Check out my Kubernetes book!

Working with HTTP cache


The fastest network request is a request not performed. That’s the job a HTTP cache: avoid unnecessary work. By understanding how it works, we can create web applications and APIs that are more responsive, by reducing the latency and the amount of used bandwidth.

There are two main types of cache: The private and the shared.

A private cache is what the web browser (or any other HTTP agent) stores locally, in each client’s computer.
A shared cache is something that sits between the client and the origin server, and can serve multiple clients. It acts as a proxy, that intercepts requests and decides if the origin server needs to be called.

There are two aspects of a request that are analysed before asking a new version of a representation: Freshness and validity.

Freshness

When a representation that is stored in the cache is considered fresh, there is no need to even perform a request to the origin server, it can be served right away.
There are two HTTP headers used to indicate if a representation is fresh or not: Expires and Cache-Control.

Expires

The Expires header indicates when that representation should be considered stale (not fresh). It expects a specific HTTP date. Here’s an example:

HTTP/1.1 200 OK
Content-Length: 31225
Content-type: text/html
Expires: Mon, 29 Sep 2014 10:00:00 GMT

[RESPONSE BODY]

Notice that if the date format is not correct, it will be considered stale. Also, you need to make sure that your web server clock and the cache are synchronized.

Cache-Control

In HTTP 1.1, the Cache-Control header is an alternative to Expires. If both the Expires and Cache-Control headers are found, Expires will be ignored.

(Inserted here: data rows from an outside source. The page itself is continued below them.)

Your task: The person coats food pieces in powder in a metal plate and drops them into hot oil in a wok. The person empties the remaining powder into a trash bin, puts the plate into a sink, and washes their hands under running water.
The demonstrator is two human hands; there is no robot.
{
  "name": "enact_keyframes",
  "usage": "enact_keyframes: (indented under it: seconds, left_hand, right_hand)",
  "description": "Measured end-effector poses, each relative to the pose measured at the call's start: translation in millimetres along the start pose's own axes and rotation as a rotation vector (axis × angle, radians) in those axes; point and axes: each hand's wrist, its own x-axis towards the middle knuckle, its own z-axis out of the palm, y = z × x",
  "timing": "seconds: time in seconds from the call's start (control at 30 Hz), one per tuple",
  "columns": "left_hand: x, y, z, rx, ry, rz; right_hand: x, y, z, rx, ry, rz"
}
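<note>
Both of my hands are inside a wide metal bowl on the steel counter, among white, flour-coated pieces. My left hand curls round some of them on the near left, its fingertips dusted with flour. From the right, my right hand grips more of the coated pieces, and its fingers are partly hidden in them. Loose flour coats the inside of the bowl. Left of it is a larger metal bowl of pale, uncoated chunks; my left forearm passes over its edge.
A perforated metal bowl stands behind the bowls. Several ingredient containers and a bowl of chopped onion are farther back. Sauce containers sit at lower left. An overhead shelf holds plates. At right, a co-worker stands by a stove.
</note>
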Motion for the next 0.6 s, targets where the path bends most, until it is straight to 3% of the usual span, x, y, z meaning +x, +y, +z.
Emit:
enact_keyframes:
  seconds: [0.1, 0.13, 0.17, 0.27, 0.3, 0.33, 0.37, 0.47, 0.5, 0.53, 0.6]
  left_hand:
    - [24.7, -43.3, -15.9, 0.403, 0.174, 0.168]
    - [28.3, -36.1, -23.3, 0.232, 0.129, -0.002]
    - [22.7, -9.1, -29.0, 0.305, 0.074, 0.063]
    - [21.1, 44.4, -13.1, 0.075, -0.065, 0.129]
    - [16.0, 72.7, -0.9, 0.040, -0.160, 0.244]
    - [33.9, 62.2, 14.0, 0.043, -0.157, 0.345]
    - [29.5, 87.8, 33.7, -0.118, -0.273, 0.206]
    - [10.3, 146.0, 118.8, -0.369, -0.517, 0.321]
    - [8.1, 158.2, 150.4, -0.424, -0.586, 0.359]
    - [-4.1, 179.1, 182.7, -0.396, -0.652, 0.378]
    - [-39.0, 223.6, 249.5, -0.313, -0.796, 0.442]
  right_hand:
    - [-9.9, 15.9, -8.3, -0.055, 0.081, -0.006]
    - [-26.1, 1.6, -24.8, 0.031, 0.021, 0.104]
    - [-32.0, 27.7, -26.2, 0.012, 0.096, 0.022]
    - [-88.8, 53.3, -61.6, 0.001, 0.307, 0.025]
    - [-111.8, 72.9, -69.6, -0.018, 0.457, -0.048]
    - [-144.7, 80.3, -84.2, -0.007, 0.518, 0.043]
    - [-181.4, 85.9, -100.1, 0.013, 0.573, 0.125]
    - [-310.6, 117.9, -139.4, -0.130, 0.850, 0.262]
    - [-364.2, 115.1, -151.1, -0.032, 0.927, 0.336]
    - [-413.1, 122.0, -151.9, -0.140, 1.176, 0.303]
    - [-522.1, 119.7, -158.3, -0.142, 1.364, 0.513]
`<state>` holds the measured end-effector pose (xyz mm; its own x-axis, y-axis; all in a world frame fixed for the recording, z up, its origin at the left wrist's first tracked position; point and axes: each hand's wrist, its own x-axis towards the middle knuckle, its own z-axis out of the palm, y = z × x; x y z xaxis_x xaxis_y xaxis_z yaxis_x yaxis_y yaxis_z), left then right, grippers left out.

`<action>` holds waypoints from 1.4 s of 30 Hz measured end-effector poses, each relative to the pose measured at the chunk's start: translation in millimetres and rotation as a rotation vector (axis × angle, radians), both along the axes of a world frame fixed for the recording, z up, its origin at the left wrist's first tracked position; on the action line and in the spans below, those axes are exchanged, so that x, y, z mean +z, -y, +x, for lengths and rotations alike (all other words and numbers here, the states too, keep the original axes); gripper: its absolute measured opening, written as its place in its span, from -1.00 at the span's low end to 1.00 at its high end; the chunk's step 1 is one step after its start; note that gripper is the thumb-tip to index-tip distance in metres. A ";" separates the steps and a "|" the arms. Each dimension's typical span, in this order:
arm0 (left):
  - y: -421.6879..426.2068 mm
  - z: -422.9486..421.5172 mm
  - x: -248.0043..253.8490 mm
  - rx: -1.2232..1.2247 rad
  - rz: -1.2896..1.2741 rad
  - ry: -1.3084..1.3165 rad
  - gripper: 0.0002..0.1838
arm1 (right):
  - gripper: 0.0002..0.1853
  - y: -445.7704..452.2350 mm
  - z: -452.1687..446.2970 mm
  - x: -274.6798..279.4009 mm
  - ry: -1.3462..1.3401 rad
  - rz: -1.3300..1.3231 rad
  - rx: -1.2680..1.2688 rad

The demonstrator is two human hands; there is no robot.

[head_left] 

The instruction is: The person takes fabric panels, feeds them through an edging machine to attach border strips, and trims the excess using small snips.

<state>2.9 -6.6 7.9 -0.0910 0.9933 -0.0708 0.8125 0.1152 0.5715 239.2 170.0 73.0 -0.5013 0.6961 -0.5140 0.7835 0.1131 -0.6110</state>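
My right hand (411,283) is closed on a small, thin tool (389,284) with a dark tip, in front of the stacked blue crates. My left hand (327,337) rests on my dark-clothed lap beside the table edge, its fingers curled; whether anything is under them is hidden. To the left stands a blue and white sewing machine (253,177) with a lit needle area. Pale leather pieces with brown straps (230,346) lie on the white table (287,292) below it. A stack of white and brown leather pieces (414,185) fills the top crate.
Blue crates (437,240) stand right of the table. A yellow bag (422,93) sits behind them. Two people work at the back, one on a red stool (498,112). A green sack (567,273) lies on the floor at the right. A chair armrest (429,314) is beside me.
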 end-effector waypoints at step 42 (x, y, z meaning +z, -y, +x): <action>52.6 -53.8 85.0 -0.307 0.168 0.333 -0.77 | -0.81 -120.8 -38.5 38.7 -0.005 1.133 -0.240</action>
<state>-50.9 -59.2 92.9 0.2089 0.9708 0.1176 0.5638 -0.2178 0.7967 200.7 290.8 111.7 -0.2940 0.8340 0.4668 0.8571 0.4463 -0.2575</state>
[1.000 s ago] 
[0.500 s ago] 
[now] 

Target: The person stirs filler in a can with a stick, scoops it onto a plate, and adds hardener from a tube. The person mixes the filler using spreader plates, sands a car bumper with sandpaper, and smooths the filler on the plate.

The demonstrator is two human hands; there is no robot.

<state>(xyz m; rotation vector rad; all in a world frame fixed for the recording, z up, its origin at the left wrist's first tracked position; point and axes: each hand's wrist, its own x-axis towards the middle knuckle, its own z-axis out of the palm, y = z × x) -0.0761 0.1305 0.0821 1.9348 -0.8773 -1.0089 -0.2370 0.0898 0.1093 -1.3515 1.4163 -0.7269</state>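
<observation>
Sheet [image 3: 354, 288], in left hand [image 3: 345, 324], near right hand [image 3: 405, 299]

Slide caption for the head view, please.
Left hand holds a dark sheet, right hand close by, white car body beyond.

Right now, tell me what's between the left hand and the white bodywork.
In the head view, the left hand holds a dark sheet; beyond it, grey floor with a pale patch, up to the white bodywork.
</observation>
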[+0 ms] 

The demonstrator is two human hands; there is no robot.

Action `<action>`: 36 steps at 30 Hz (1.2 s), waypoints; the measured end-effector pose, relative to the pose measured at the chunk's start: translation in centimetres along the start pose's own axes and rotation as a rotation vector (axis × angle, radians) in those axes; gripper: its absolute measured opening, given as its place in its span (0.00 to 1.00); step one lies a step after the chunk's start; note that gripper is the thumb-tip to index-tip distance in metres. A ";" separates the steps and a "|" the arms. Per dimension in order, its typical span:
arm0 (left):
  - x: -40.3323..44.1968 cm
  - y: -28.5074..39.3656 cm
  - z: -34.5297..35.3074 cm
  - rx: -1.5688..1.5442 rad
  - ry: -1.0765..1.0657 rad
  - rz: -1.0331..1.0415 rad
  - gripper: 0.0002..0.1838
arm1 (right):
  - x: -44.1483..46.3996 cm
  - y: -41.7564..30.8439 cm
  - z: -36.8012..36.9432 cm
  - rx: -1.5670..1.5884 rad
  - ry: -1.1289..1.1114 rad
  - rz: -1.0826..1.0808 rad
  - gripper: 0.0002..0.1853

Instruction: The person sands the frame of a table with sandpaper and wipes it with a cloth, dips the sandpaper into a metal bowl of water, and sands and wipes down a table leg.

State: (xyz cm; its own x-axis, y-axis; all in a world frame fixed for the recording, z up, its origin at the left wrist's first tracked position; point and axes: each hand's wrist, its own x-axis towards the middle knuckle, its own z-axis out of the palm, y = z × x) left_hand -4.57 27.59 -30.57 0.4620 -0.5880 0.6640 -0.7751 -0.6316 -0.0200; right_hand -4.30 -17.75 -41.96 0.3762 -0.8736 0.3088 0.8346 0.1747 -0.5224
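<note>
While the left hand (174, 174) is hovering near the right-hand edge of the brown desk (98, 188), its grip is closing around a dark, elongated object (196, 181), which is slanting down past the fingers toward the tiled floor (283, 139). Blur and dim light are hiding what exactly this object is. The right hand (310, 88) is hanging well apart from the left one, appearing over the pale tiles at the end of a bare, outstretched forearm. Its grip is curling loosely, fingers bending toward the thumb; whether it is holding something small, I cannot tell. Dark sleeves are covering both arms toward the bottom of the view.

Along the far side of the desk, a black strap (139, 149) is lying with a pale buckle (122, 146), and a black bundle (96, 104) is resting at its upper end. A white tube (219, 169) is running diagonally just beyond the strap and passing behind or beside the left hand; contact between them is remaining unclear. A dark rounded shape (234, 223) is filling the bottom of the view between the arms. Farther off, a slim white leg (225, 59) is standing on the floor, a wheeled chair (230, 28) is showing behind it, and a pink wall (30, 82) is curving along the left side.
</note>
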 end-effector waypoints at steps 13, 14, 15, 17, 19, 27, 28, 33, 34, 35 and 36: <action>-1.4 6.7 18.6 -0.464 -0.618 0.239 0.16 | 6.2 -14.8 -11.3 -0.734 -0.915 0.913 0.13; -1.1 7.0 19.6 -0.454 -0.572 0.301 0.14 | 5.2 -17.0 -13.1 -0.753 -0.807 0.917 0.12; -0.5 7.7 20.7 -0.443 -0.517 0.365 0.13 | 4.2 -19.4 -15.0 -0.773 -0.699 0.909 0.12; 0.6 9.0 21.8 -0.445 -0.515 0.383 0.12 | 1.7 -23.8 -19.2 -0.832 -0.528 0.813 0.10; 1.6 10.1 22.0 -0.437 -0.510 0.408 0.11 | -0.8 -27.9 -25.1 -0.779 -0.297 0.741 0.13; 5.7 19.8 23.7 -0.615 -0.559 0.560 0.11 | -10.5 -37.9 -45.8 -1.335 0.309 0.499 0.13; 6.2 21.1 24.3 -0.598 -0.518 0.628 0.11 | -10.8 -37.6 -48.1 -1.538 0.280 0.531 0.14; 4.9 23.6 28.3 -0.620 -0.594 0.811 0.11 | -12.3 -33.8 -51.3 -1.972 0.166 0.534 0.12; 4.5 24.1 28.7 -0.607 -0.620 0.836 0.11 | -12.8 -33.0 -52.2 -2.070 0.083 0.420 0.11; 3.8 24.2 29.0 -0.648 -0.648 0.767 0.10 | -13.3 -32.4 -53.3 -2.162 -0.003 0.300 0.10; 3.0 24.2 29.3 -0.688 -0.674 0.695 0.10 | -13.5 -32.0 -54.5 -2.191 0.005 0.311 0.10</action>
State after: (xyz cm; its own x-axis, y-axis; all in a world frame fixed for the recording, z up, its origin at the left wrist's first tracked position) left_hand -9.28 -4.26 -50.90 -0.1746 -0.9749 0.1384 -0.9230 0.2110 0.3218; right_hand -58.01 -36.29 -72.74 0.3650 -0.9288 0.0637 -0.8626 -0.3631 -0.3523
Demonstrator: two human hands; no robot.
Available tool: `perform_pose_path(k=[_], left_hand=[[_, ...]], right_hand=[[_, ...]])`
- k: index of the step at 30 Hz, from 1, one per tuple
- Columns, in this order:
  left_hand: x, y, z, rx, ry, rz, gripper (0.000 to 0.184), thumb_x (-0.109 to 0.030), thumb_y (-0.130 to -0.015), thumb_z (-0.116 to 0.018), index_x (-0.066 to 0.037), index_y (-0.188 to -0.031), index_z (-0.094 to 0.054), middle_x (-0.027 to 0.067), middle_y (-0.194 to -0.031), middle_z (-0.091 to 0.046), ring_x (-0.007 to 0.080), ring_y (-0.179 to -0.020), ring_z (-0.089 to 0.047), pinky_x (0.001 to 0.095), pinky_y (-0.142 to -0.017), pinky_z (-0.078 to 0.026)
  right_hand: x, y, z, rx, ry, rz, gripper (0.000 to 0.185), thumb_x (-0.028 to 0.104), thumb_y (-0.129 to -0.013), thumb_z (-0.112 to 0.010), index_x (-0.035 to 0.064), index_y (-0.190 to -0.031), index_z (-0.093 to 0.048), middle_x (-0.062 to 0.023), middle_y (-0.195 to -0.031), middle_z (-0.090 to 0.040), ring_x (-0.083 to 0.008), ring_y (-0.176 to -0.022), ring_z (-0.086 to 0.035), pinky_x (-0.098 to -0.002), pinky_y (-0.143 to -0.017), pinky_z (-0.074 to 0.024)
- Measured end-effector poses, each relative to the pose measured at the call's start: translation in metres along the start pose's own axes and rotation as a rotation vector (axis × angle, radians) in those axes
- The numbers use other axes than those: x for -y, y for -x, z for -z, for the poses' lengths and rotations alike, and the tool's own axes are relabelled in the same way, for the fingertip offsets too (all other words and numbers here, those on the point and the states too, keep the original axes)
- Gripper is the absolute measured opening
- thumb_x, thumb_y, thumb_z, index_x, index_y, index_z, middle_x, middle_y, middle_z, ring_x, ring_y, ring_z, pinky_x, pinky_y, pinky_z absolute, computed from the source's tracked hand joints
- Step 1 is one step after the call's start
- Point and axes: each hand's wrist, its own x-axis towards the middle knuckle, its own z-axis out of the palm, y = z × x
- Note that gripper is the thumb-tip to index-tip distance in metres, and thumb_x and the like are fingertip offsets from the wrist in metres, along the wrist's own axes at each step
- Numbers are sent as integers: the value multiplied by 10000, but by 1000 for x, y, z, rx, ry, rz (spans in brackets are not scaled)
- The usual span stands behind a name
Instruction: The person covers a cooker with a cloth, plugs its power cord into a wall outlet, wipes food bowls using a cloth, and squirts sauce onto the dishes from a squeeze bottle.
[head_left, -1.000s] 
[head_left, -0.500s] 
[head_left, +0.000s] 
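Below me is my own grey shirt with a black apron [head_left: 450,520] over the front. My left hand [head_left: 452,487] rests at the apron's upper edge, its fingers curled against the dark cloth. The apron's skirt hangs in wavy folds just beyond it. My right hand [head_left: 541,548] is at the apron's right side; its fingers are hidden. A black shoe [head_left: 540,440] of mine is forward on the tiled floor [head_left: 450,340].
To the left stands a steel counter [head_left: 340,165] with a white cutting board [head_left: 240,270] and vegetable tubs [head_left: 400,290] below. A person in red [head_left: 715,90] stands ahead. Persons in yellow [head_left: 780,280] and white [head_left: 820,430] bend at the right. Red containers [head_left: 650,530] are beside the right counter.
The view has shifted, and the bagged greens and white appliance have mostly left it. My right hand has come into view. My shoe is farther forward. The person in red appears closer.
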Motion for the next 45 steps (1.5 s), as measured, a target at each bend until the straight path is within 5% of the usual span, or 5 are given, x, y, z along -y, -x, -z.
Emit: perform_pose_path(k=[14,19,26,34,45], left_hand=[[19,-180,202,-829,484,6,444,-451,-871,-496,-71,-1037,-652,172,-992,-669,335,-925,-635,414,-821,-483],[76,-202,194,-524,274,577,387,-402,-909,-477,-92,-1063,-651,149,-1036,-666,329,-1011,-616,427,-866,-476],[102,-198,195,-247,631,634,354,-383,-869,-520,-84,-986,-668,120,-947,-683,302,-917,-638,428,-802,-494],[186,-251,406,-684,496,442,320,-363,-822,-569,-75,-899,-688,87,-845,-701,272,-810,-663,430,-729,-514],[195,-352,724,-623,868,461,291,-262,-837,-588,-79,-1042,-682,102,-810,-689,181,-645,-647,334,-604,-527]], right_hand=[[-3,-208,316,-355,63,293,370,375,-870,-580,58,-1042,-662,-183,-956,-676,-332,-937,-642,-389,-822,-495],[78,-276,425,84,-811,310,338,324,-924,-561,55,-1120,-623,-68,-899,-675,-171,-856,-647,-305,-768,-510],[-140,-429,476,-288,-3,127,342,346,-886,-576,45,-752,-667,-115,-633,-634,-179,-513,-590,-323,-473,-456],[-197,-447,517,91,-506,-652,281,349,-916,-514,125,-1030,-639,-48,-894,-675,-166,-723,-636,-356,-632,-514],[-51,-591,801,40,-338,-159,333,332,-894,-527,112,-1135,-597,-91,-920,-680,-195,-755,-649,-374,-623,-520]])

Cache-Control works with a bunch of directives to specify how it should behave. We will talk about three of them: max-age, private and no-cache. You can see the entire list here.

max-age: This directive specifies for how many seconds (from the request time) the representation should be considered fresh. It works like the Expires header, but without the date issues.

private: Allows just a private cache to store it, but never a shared cache. This directive is used when the response is intended for a single user, so it makes no sense to store it in a shared cache.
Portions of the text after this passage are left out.